New Delhi: The government will infuse equity into Air India soon and also plan an initial share sale in the company by the second half of 2010, aviation minister Praful Patel said.
National Aviation Co. of India Ltd that operates Air India had initially asked the government for Rs4,000 crore in equity and debt as working capital and to support the capital expenditure of Rs44,000 crore it will incur in acquiring a new fleet, a process that began in 2005 and will continue for at least the next few years.
Its new requirement from the government will likely be higher, said officials in the civil aviation ministry. Air India will present the new number to the ministry soon, they said.
Share sale plan: Civil aviation minister Praful Patel.

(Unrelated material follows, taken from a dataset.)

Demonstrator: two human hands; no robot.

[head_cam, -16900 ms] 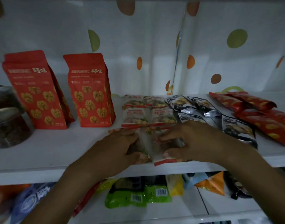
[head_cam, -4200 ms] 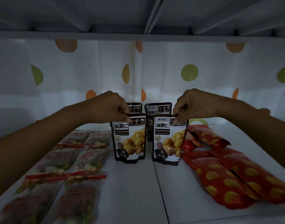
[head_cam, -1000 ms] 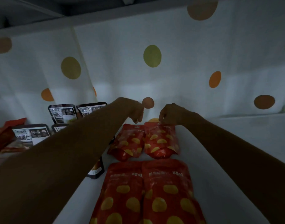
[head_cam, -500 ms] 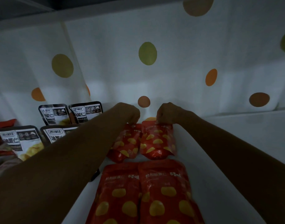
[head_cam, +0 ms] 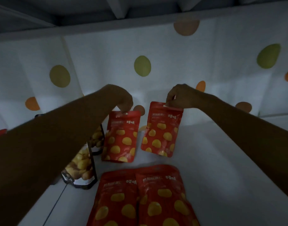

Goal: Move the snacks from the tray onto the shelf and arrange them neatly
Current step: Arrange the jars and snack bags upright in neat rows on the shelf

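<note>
Two red snack pouches with yellow spots stand upright at the back of the white shelf [head_cam: 221, 160]. My left hand [head_cam: 122, 100] pinches the top edge of the left red pouch [head_cam: 122, 136]. My right hand [head_cam: 179, 97] pinches the top edge of the right red pouch [head_cam: 163, 131], which is tilted with its lower edge at the shelf. Two more red pouches [head_cam: 140, 198] lie flat side by side in front of them.
Black chestnut pouches [head_cam: 81, 168] stand to the left, partly hidden behind my left forearm. A white curtain with coloured dots [head_cam: 142, 66] hangs behind the shelf. The underside of the shelf above [head_cam: 107, 12] is close overhead. Bare shelf surface lies to the right.
Both rear red pouches, lying flat half a second ago, now stand upright, held by their top edges. My hands have risen and moved apart.
</note>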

Harikrishna Katragadda / Mint
Patel said that the equity infusion by the government would help the airline reduce its debt:equity ratio and also fund its aircraft purchases.
The government’s decision to infuse equity into Air India, however, could be linked to the airline’s initial public offering, said Patel.

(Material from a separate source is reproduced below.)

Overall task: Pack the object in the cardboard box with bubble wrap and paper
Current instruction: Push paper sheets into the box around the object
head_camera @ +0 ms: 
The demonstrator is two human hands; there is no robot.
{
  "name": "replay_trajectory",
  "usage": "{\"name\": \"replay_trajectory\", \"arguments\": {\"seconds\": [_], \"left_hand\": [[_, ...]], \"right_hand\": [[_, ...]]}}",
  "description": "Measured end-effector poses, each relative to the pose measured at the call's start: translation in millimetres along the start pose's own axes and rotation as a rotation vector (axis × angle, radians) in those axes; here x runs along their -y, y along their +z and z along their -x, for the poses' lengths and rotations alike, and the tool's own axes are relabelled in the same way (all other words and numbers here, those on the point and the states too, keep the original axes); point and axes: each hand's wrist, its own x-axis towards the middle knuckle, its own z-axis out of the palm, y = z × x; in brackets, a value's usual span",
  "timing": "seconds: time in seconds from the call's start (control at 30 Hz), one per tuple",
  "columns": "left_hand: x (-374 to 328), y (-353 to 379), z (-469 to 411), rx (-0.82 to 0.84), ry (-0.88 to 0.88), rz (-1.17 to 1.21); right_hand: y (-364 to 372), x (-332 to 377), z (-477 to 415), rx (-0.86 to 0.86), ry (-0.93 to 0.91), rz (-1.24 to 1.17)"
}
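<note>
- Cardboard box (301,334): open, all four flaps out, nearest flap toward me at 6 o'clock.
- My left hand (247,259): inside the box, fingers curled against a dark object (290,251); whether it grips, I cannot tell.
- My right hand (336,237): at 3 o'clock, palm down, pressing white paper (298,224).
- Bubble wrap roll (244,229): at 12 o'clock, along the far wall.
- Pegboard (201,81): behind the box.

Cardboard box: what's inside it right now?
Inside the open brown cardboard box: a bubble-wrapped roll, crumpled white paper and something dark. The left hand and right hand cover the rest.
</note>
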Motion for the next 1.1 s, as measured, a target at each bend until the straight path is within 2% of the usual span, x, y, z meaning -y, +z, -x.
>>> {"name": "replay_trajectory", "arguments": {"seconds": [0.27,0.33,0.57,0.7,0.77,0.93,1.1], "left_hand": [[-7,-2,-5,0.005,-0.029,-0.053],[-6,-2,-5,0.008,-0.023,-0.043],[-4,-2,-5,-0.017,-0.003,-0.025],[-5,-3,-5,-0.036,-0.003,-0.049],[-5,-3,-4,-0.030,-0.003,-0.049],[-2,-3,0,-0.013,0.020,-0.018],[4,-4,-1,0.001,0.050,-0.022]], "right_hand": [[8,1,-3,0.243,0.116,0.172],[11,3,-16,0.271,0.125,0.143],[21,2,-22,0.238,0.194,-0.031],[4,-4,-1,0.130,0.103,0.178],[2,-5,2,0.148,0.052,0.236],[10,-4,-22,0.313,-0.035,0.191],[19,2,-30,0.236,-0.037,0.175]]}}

The government will sell shares in the carrier through an IPO “after an year” as there were a “lot of complexities” involved, he added but did not elaborate.
Indian carriers have lost an estimated $2 billion in the 12 months to 31 March and Air India is expected to have incurred losses of at least Rs3,000 crore for the same period.
Patel said that the ministry has earlier asked for foreign direct investment by foreign airlines in Indian carriers but that this was a decision that would be taken over a period of time by the government.
“Nobody took 49% FDI,” he said, referring to the 49% foreign investment allowed in Indian carriers currently, “Which airline in the world has got the money to give you good value today.?”
Government rules, however, bar foreign airlines from owning any stake in Indian airlines.